Happy 3rd Birthday Bear. I bet your still just as cuddly as you were as a puppy.


----------



## MichaelE (Dec 15, 2012)

Herzlichen Glückwunsch zum Geburtstag Bear! :cake:


----------



## 1sttimeforgsd (Jul 29, 2010)

Happy Birthday handsome, wishing for you many, many more.:birthday:


----------



## Romany (Apr 22, 2014)

Nice pictures,thanks for sharing
Happy B Day Bear.


----------



## Loneforce (Feb 12, 2012)

Happy Birthday Bear!!


----------



## Bear GSD (Apr 12, 2012)

Thanks everyone! Bear had a very nice birthday filled with treats and toys...spoiled dog


----------



## osito23 (Feb 17, 2014)

Happy Belated Birthday, Bear!!


----------



## SoCal Rebell (Jun 3, 2009)

beautiful dog, my pup turned 1 year the day before on the 15th here a couple of low res pics.
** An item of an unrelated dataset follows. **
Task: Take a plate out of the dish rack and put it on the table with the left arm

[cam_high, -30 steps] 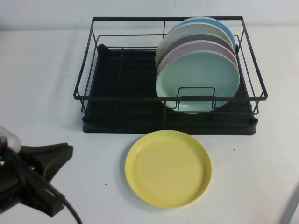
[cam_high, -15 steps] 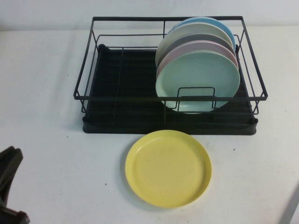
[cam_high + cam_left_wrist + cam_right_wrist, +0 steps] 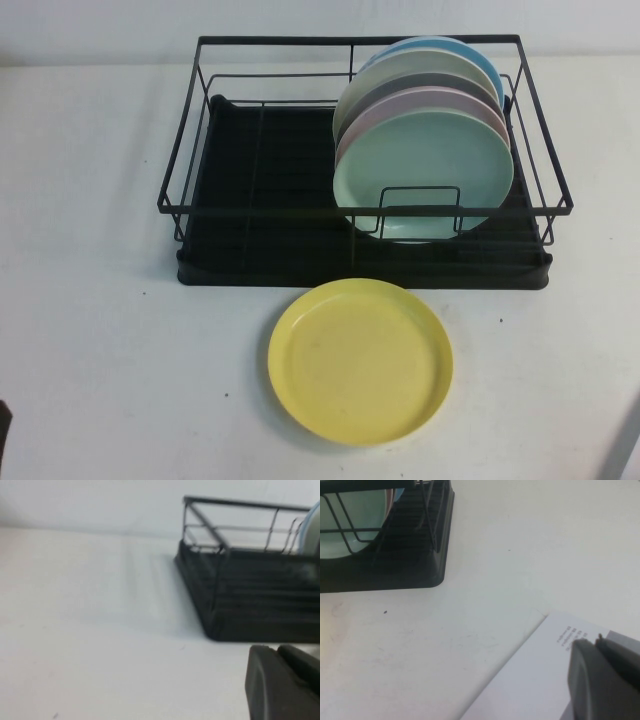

They will be similar in coloring, 2nd pic if og him joining his pack at dog park.


----------



## Bear GSD (Apr 12, 2012)

SoCal Rebell said:


> beautiful dog, my pup turned 1 year the day before on the 15th here a couple of low res pics. They will be similar in coloring, 2nd pic if og him joining his pack at dog park.


Aww, Happy Belated Birthday Rebell.


----------